Introduction

As subject of human cognition, attention has attracted a great interest from the fields of cognitive science and experimental psychology.

Visual attention is a wide field, largely addressed in the literature covering different aspects. Some works related to the present paper are briefly reviewed, without seeking at exhaustivity. One approach relies on Gestalt theory, and Gestalt and computer vision models are compared by (Desolneux, Moisan, and Morel 2003). Two sets of experiments for Gestalt detection methods are carried out and compared to computationally predicted results. Object size and noise are the two parameters taken into account in these experiments. The authors indicate that the qualitative thresholds predicted by the proposed computational approach of gestalt detection fit the human perception.

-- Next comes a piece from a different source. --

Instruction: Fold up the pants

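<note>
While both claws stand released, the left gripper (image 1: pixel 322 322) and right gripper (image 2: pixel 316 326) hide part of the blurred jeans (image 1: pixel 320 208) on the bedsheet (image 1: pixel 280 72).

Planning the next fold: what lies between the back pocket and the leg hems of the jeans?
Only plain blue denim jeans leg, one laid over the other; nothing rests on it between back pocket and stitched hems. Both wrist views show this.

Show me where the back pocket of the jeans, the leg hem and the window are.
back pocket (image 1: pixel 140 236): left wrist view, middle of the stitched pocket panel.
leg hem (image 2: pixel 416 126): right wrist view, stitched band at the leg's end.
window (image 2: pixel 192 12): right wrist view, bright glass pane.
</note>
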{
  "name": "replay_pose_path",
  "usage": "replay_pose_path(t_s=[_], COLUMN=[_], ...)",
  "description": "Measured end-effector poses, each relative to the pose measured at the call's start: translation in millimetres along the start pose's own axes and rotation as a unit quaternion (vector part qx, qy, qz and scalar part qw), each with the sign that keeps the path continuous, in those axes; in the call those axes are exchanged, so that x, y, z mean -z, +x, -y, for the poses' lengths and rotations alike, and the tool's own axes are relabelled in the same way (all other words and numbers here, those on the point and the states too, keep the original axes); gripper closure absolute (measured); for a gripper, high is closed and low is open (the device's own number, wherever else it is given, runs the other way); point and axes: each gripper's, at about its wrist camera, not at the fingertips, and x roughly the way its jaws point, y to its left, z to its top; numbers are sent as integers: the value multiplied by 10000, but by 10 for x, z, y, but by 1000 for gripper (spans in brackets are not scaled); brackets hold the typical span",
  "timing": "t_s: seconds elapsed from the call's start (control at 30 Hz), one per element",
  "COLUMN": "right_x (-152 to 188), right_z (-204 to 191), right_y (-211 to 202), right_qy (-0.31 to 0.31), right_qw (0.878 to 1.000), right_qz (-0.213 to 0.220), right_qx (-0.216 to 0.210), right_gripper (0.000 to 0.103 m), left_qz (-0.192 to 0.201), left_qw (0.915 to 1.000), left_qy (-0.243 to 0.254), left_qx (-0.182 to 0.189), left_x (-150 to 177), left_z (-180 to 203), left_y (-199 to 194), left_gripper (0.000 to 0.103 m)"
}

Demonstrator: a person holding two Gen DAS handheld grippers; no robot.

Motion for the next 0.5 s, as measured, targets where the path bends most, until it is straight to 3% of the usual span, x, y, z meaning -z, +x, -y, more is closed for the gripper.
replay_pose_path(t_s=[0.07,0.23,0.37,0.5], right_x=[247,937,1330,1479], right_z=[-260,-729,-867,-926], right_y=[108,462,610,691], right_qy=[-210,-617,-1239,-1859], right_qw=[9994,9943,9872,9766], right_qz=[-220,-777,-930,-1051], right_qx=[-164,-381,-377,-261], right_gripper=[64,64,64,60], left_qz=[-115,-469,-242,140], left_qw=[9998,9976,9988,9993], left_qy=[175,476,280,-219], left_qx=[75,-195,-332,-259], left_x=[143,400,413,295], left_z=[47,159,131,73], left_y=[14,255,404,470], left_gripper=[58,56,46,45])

Another approach is purely computational and based on image information. An important review on visual attention modeling is presented by (Borji and Itti 2013). The important aspect of saliency-based attention is specifically addressed in this review. Nearly 65 models are reviewed and classified in a didactical taxonomy that helps clarifying the field. Visual saliency refers to a bottom-up phenomenon where some scene regions are detected as more prominent than others due to some visual features. There are different biological and computational approaches to model such phenomena. For instance, the center-surround hypothesis (a common issue for the analysis of receptive fields in the retina) is a classical model for bottom-up saliency (Gao, Mahadevan, and Vasconcelos 2008). In such settings, Gao and co-authors (Gao, Mahadevan, and Vasconcelos 2008) incorporate discriminant features and decision-theoretic model for saliency characterization. Saliency detection is important in many different imaging and vision applications (Yan et al. 2013;Yang et al. 2013). For instance, in medical imaging, saliency maps are useful to guide model-based image segmentation (Fouquier, Atif, and Bloch 2012), thus merging top-down and bottom-up approaches.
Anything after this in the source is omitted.